企業の約8割が、2026年下期に採用を予定していることが分かった。一方で、採用人数と予算は前年より小規模化しており、必要な人材を通年で補充する「ロングテール採用」が広がっている。採用業務におけるAI活用も大きく伸びた。
AIとデータを基盤とするHRテックプラットフォーム「JobKorea」(運営法人:WorkSphere)は、先月14日から31日にかけて、企業の人事担当者569人を対象に「2026年下期の採用動向」を調査した。2026年下期の採用計画については、78.7%が「ある」と回答した。
内訳は、「部門・職務単位で一部補充」が61.2%、「全社的な採用」が17.6%だった。「未定」は17.0%、「計画なし」は4.2%で、採用を予定する企業の比率は前年調査の78.3%とほぼ同水準だった。
ただ、採用規模は縮小傾向が鮮明になった。下期の採用予定人数を「10人以下」とした企業は78.9%で、前年調査より18.4ポイント上昇した。一方、「11〜30人」は8.6%、「101人以上」は2.8%で、それぞれ10.2ポイント、4.5ポイント低下した。
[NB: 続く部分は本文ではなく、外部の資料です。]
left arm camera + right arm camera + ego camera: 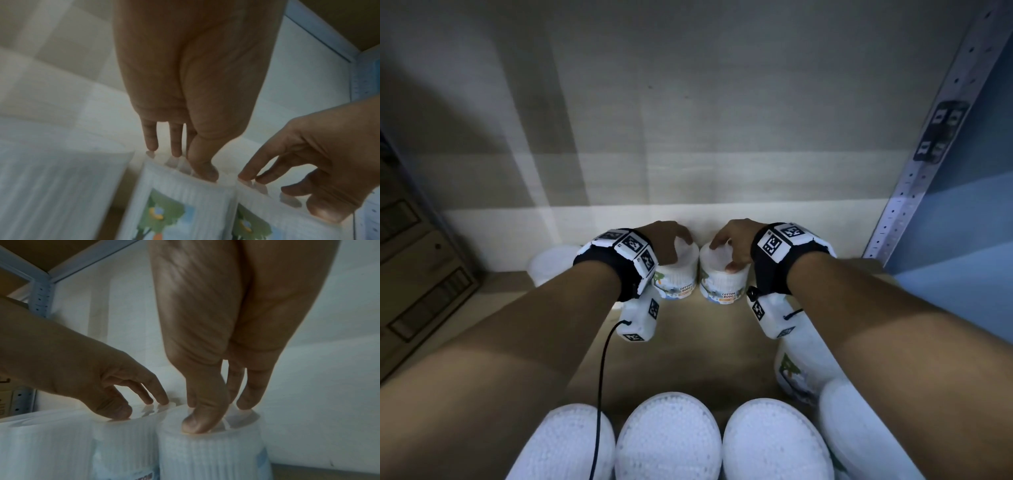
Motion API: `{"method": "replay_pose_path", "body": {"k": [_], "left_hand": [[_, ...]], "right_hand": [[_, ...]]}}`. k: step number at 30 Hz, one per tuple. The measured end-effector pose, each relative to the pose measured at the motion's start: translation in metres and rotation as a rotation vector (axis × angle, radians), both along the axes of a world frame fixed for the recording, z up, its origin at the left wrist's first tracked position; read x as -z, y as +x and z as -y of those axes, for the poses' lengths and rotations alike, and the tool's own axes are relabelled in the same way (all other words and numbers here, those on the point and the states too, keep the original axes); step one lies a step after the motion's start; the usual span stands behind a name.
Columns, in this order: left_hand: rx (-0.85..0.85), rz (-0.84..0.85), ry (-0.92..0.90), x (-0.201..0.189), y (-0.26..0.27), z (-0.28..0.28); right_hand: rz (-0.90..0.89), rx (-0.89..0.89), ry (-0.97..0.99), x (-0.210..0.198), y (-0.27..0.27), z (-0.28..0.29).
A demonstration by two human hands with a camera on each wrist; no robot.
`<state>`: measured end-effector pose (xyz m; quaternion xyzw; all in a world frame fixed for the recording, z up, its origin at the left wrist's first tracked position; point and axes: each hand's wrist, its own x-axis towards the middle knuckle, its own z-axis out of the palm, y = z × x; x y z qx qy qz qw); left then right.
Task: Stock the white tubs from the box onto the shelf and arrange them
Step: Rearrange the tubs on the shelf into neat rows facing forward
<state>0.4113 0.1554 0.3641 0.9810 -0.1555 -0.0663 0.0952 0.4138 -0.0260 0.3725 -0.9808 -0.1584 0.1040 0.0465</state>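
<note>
In the head view, two white tubs stand side by side at the back of the shelf (681, 349) against its rear wall; the left hand (666, 240) tops the left tub (677, 274), the right hand (736, 241) the right tub (724, 279), and more tubs crowd the shelf's front edge. In the left wrist view, the left hand's (193, 81) fingers (203, 168) point down, slightly spread, tips touching the tub's lid rim. In the right wrist view, the right hand's (242, 313) fingers (197, 420) and thumb press the right tub's (211, 451) lid, the left tub (123, 443) touching it.
</note>
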Motion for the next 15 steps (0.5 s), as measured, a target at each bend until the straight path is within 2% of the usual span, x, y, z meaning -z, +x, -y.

採用予算も絞り込まれている。下期の採用予算を「300万ウォン未満」とした企業は74.3%で、前年より37.5ポイント上昇した。このうち「100万ウォン未満」は37.2%、「予算を計上しない(0ウォン)」も22.8%に上った。これに対し、「1000万ウォン以上」の予算を見込む企業は13.2%で、24.3ポイント低下した。
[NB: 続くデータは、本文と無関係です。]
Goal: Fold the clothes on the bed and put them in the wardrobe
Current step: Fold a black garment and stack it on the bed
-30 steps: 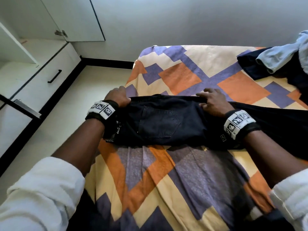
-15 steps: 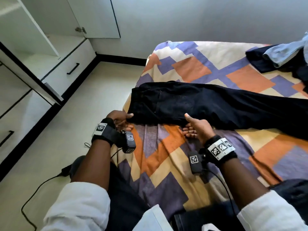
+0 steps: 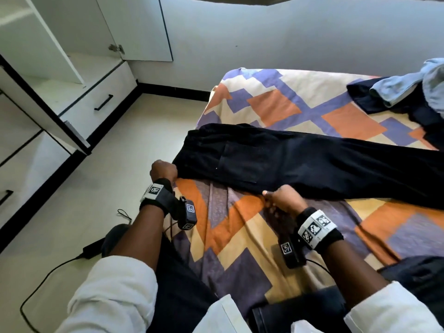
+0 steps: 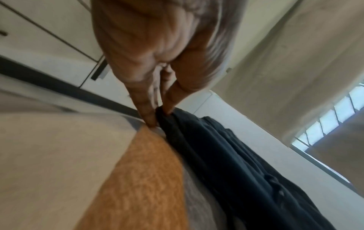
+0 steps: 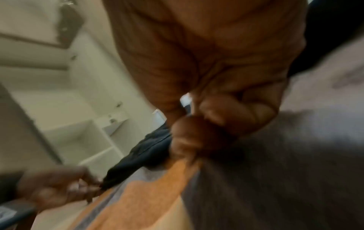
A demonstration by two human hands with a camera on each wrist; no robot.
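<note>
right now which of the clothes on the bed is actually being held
The black trousers laid out flat: left hand pinches a waist corner, right hand grips the near edge. The crumpled blue and dark pile lies untouched.

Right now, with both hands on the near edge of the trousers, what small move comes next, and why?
Probably lift that edge and fold it over. The left hand pinches the waist corner and the right hand grips the near edge; the trousers lie flat along the bed, unfolded.

patterned bed (image 3: pixel 276 104) with black trousers (image 3: pixel 300 164) laid flat across, clothes pile (image 3: pixel 408 92) at far corner
</note>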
採用の実施時期は、特定の時期に集中するよりも通年化する傾向がみられた。「下期に随時採用」とした企業が42.6%で最も多く、「7〜9月」が29.2%、「10〜12月」が17.4%、「未定」が10.8%で続いた。
JobKoreaは、こうした「小規模・随時採用」の拡大傾向を「ロングテール採用」と定義している。採用規模と予算を抑えながら、必要な人材を年間を通じて随時補充する動きが広がっているという。
同社は、多くの企業が10人以下の小規模採用を計画し、採用時期も特定シーズンではなく随時採用にシフトしている点が、この傾向を裏付けていると説明した。
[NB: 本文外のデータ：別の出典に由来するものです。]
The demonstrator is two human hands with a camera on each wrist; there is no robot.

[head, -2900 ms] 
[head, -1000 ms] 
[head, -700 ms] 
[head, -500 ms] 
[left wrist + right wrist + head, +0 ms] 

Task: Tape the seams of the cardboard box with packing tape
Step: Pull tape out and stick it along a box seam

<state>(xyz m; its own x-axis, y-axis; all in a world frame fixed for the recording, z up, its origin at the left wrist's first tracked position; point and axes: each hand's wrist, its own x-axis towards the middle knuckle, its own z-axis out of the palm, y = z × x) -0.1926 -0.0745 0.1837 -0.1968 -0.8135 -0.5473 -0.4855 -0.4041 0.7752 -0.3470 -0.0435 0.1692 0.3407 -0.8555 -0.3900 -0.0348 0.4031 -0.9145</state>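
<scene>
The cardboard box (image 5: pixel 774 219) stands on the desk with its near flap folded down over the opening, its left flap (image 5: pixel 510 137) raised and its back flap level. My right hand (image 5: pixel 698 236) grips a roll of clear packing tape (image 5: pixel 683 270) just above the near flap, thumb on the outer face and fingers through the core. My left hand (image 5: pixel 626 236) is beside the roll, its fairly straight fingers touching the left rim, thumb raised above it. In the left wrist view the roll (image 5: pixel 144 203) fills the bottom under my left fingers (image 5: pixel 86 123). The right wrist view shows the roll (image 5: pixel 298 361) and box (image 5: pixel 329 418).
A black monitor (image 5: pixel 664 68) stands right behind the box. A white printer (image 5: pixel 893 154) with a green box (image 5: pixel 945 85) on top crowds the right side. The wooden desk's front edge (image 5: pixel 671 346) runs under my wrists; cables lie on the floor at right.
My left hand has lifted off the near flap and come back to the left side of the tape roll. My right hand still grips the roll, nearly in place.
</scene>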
限られた予算で通年の採用を進める企業が増える中、AIを活用した採用ソリューションの導入も拡大している。採用業務にAIを活用しているとの回答は80.8%で、前年より46.6ポイント上昇した。採用業務の半分以上をAIに委ねているとの回答も33.2%に達した。AI採用ツールの選定では、「推薦・分析の正確性」(56.2%)を最も重視する傾向が示された。
JobKoreaの関係者は「採用を行う企業の比率は前年とほぼ同じだが、採用規模と予算は明確に縮小した」とした上で、「小規模・随時採用が広がる環境では、応募者と職務、組織を正確につなぐマッチング効率と、採用キャンペーン運用の柔軟性が成果を左右する」と述べた。